US govt & NC escalate legal fight over transgender law

US Justice Department and North Carolina sue each other over law limiting public bathroom access for transgender people, trading accusations of violating civil rights and government overreach.

Photo by: AP (Archive )
Photo by: AP (Archive )

In this Aug. 23, 2007, file photo, a sign marks the entrance to a gender-neutral restroom at the University of Vermont in Burlington.

A fight erupted between the Obama administration and North Carolina after the state passed a law that limits public bathroom access for transgender people.

US Justice Department asked a federal court in North Carolina on Monday to declare that the law is violating the 1964 Civil Rights Act and order it to stop enforcing the ban.

Five days ago, the department sent a letter to North Carolina's Republican governor, Pat McCrory and other officials demanding the abandonment of the law that was approved in March.

However, the Department’s lawsuit came after McCrory sued the agency in a different federal court in North Carolina, accusing it of "baseless and blatant overreach."

The law, which is also known as House Bill 2 (HB2) requires people to use public restrooms corresponding to their biological sex, not based on their gender identity.

According to the Justice Department’s civil rights office, the act is discriminatory and violates civil rights.

US Attorney General Loretta Lynch said “This action is about a great deal more than just bathrooms.

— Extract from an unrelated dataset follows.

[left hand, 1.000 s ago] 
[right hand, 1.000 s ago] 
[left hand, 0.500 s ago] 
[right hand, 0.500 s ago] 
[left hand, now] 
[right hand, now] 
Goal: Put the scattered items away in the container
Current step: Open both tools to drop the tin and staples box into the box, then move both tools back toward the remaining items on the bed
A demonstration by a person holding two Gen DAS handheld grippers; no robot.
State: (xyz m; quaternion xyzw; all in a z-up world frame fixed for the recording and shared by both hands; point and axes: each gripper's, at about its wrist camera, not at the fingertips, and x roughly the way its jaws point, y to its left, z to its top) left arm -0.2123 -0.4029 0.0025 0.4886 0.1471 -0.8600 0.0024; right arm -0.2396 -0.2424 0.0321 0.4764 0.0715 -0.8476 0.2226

This is about the dignity and respect we accord our fellow citizens and the laws that we, as a people and as a country, have enacted to protect them.”

She added that the department “retains the option” of curtailing federal funding to the state if it does not back down.

"None of us can stand by when a state enters the business of legislating identity and insists that a person pretend to be something or someone that they are not," she said.

On the other hand, the state defends that the law does not discriminate against transgender people or treat them differently from non-transgenders.

A sign protesting a recent North Carolina law restricting transgender bathroom access adorns the bathroom stalls at the 21C Museum Hotel in Durham, North Carolina May 3, 2016. (Reuters)

Americans are also divided over how the restrooms should be used by transgenders.

According to a poll launched by Ipsos, 44 percent of the participants said that transgenders should use public restrooms according to their biological sex.

Supporters of House Bill 2 gather at the North Carolina State Capitol in Raleigh, NC, Monday, April 11, 2016, during a rally in support of a law that blocks rules allowing transgender people to use the bathroom aligned with their gender identity.

The 39 percent of poll participants said the public restrooms should be used based on the gender that people identify themselves.

Protesters march to show their opposition against what they called "Hate Bill 2" which they urged lawmakers to repeal as legislators convened for a short session in Raleigh, North Carolina April 25, 2016.

North Carolina is the first US state that approved this kind of law.

However, Lynch said the Justice Department is monitoring other jurisdictions that have passed or considered laws similar to North Carolina's.